Daniel P. Moynihan, preparing to take over as chief United States representative at the U.N. on July 1, says he wants to dispel a lingering suspicion among delegates that he is spoiling for a fight with third‐world countries for their bold attack on American policies. “The issue is not whether my coming reflects a tougher United States position at all,” he said in an interview. “We have an enormous range of common interests with the third world and this is where we must begin.” In his remarks, Mr. Moynihan seemed to back off a bit from his advocacy of a new American stategy of “raising hell” in the United Nations. Such a strategy was urged in an article published in Commentary magazine last March in which Mr. Moynihan said it was time for the United States to stop being defensive in its relations with the third world and to strike back with forceful argument.

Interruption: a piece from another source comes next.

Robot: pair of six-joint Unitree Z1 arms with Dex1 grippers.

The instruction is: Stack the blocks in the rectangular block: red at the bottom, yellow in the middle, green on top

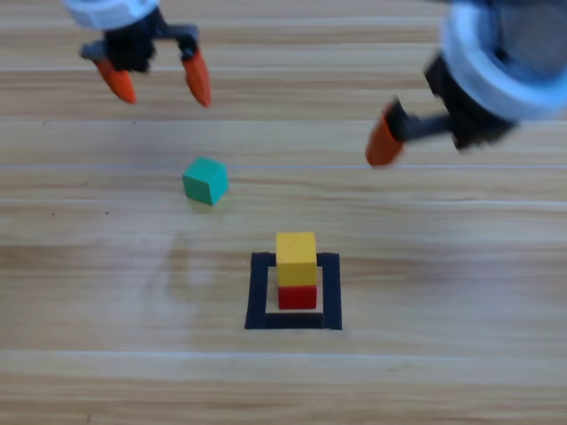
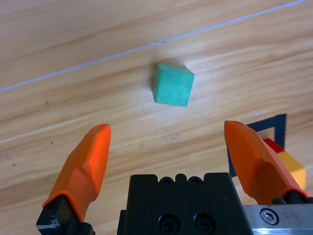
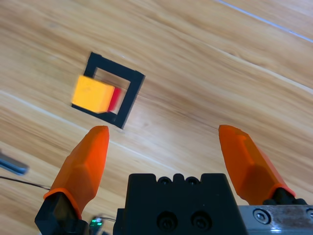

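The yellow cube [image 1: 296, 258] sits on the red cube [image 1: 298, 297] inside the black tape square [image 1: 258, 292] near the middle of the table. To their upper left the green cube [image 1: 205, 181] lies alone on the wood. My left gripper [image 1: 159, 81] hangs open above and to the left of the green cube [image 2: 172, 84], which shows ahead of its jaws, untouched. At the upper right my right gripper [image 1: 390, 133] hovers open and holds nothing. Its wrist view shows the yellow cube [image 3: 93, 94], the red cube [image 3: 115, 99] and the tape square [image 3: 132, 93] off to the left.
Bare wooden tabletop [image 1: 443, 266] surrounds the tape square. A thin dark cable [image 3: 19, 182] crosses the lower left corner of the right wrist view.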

After more than a week of deliberation, Portugal’s military rulers issued a declaration today in favor of democratic socialism and a pluralistic society, but it warned against any impeding of the revolution. The High Council of the Revolution indicated its alarm over the steadily deteriorating economic and political situation and stressed “the necessity for the reinforcement of a firm revolutionary authority by the armed forces.” But it rejected “violent or dictatorial means” to reach its goal of a classless society. Nothing was said that would resolve two major difficulties in the present crisis — the takeover by a group of Communist and other leftist printers of the Socialist-controlled newspaper Republica and a similar takeover of a Roman Catholic radio station in Lisbon.
A national rail strike in Britain was called off last night after union leaders had accepted a 30 percent pay rise from the state-run British Railways Board. The threat of a strike, to have started on Monday, hung over five hours of urgent economic discussions that Prime Minister Harold Wilson held with his Cabinet at Mr. Wilson’s official country residence at Chequers, outside London. The settlement of 27.5 percent more pay from April, to be followed by a 2.3 percent increase in August, relieved worries about the immediate disastrous economic effects of a strike. But it left the Government still tackling the major problem of effectively holding down wages to bring down the 25 percent rate of inflation without alienating the trade union movement.

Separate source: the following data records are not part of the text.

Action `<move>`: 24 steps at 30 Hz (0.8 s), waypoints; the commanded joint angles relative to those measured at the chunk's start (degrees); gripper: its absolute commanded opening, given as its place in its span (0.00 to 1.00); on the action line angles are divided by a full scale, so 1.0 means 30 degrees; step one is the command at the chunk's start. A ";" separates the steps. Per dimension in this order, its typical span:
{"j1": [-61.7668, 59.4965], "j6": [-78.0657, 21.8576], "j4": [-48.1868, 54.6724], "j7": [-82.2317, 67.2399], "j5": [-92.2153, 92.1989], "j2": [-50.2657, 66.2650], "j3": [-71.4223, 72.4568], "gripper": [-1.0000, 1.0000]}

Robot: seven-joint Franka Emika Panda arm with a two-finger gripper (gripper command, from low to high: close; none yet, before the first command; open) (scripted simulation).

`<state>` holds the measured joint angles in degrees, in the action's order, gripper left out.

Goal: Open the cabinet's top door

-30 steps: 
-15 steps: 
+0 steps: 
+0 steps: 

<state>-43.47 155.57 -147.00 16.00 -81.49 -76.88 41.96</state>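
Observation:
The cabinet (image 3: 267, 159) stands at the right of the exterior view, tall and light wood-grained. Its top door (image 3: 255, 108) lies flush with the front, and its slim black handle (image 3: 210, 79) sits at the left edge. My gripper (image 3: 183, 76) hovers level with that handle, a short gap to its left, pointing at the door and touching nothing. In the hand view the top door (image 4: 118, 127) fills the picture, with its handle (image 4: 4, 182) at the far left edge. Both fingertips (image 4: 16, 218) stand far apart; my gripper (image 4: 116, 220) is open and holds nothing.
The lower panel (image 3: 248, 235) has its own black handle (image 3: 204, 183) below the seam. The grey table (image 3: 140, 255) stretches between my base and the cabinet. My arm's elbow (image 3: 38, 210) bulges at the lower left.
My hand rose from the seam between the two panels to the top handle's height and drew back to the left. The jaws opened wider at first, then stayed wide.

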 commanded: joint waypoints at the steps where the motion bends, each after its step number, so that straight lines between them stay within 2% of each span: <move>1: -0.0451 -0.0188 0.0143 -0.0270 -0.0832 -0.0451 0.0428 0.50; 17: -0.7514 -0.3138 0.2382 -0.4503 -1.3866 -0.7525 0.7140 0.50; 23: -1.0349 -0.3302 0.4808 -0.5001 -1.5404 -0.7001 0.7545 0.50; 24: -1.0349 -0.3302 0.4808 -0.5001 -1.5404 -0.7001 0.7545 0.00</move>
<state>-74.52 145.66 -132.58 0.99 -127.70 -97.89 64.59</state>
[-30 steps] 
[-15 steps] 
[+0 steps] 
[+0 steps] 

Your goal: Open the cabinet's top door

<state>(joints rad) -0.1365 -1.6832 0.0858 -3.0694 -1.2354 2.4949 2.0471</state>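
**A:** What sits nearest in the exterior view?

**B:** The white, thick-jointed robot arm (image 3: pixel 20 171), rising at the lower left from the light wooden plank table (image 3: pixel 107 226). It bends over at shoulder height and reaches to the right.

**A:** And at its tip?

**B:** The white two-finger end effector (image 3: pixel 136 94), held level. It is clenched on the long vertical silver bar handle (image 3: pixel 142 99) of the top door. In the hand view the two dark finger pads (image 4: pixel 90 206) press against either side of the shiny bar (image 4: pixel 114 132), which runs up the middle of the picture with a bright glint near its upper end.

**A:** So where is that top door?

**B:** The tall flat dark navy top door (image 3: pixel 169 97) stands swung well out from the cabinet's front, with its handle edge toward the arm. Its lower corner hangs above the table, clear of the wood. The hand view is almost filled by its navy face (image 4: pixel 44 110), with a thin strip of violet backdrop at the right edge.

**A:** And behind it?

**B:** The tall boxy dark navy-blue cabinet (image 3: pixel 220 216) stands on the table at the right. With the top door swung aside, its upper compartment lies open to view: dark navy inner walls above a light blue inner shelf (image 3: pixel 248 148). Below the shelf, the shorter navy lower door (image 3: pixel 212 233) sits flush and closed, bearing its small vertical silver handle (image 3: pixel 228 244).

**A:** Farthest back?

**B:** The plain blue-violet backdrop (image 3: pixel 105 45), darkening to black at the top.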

Turkish opposition leader and ex-Premier Bulent Ecevit took refuge in a grocery store when police traded shots with some of his opponents during a political rally in the town of Gerede, the independent Hurriyet Haber news agency reported. Ecevit and his wife escaped unhurt but three people standing nearby were taken to a hospital with bullet wounds, the agency said. Ecevit later blamed the incident on what he called “the criminals and murderers” in the present government.

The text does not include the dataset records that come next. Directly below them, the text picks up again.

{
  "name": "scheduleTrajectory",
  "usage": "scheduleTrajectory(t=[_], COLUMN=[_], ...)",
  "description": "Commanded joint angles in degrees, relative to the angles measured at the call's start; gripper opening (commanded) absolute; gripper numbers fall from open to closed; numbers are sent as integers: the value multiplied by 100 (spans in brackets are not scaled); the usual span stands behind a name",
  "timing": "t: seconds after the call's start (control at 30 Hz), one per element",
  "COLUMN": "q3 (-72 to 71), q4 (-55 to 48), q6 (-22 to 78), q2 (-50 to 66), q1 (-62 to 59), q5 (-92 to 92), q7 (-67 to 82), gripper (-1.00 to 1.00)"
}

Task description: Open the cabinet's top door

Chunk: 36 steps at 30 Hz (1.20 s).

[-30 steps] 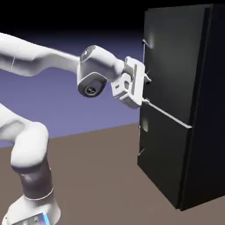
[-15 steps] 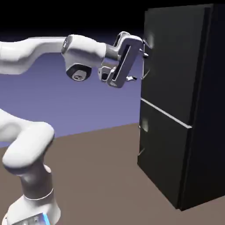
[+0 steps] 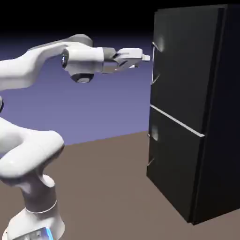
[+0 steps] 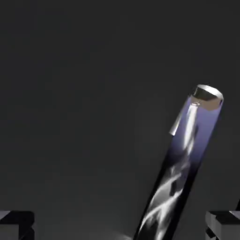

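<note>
Cabinet (image 3: pixel 177 122) on the exterior view's right, tall, matte black. Its top door (image 3: pixel 183 65) is shut, above the white seam. I've got the arm (image 3: pixel 82 58) reaching level at handle height, I judge to line up a grip. Fingers (image 4: pixel 120 226) wide apart, nothing held — handle (image 4: pixel 176 173) runs slantwise between them in the hand view, nearer one side. It's slim, mirror-shiny, reflecting blue-violet — contact I can't confirm.
</note>
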State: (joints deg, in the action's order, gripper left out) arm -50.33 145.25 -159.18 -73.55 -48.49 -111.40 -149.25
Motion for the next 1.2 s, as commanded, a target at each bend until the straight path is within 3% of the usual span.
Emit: scheduleTrajectory(t=[0.0,0.1,0.33,0.37,0.77,1.17], q3=[-113,-453,-839,-839,1353,3845], q4=[-35,-142,-825,-825,1088,1721], q6=[33,133,395,395,2868,5106], q2=[-92,-368,-137,-137,-404,-139], q1=[-110,-442,-1420,-1420,223,667], q5=[-250,-1002,-1579,-1579,-879,1062], q7=[-239,-960,-696,-696,517,1201], gripper=[0,0,0,-100,-100,-100])
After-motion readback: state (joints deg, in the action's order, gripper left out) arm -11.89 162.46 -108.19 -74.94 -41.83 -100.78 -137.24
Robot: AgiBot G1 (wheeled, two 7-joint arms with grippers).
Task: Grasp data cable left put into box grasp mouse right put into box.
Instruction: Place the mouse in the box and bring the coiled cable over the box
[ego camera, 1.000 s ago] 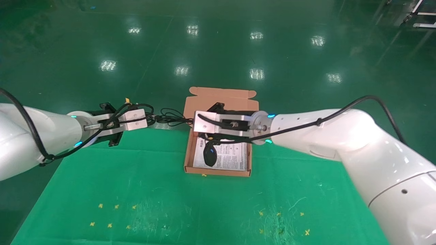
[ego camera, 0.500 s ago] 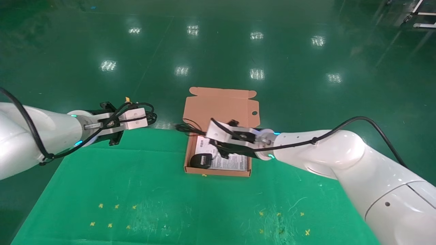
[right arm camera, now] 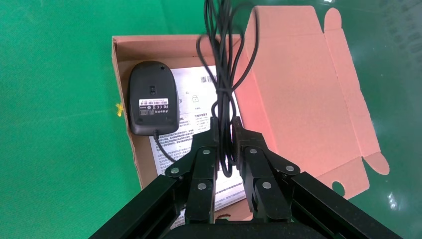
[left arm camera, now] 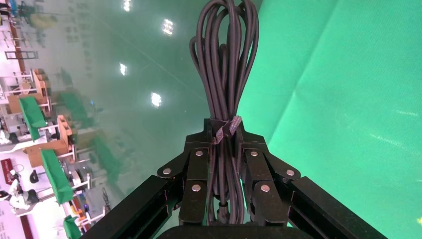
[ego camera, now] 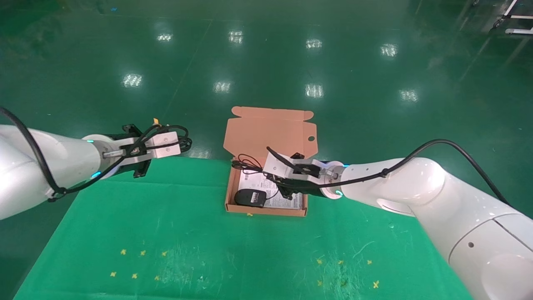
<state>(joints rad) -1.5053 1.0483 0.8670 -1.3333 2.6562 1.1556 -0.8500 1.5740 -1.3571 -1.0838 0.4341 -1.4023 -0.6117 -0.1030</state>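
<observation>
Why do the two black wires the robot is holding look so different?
The data cable is thick and tied in a tight bundle with a strap; the mouse cord is thin and hangs in loose loops. The cable is held by the left gripper beside the table's far edge, away from the box; the cord is held by the right gripper over the box and runs to the mouse lying upside down inside. Both are black and pinched between shut fingers.

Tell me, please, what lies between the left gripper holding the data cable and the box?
In the head view, only bare green cloth separates the left gripper, shut on the data cable, from the box.
</observation>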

Grievances of an estimated 250,000 French Muslims are being studied by the French government following a 28-hour armed siege in St. Laurent Des-Arbres which ended without bloodshed. Four French Muslims, holding a refugee camp director hostage, had threatened to blow up the town hall if their demand for an inquiry into the plight of refugee Algerians who fought in the French colonial army was not met. The refugees, Harkis, settled in France when Algeria became independent in 1962, fearing reprisals by Algerian nationalists. The hostage was released and no charges were filed against his captors.
The Swiss Supreme Court today jailed an East German couple for seven years for spying. The prosecution had asked for eight years in prison for Hans‐Giinther Wolfe, 51, and seven years for his wife Gisela, 49. Both were found guilty of military, political and economic espionage, disclosing manufacturing and trade secrets, and forgery. The indictment said their tasks during six years in Switzerland included gathering of military information on West Germany and other members of the North Atlantic alliance.
A Danish court convicted Prime Minister Anker Joergensen of slander for publicly calling a right-wing magazine “fascist.” But the court decided there should be no fine because Joergensen had been provoked by the magazine labelling him “a criminal” and “a magazine’s labeling him “a disgrace to the nation,” a “criminal” and a “traitor.” The action was brought by Hans Hetler, editor of Minut. ultraconservative weekly magazine.
According to virtually every official one talks with in Damascus, the Syrian Government puts very little trust in Secretary of State Kissinger’s way of seeking a political settlement in the Middle East and is suspicious of President Anwar el‐Sadat of Egypt. The current visit to Washington of Deputy Premier Abdel Halim Khaddam, who is also Foreign Minister, is regarded without enthusiasm here. Officials see it merely as an opportunity for Syria to restate her familiar insistence on full withdrawal by Israel from occupied Arab lands and recognition of the national rights of the Palestinian people. Syrian officials have cooled to the idea, which they championed earlier this year, of an early resumption of the Geneva conference on the Middle East, according to diplomatic sources here. After consultations with Moscow, the Syrians apparently share the Soviet view that such a conference faces no prospect of success, and could lead to a dangerous impasse if there are no changes in the attitude of Israel and the United States on basic issues.
In the virtual surrender of Laotian non-Communists to the Pathet Lao following the Communist victories in Cambodia and South Vietnam, no element of the Vientiane, or rightist side collapsed more quickly and more completely than the armed forces that the United States had built, trained, paid, supplied and all but commanded. Although a semblance of two separate armies — the Royal Vientiane Army and the Pathet Lao — continues to exist, it is conceded from the American Embassy to the Pathet Lao that the only force remaining is the Communist-led Pathet Lao. Well-placed American sources agree ruefully that the flight last month of military leaders committed to the American view was the culmination of a process that began with the truce accord of 1973.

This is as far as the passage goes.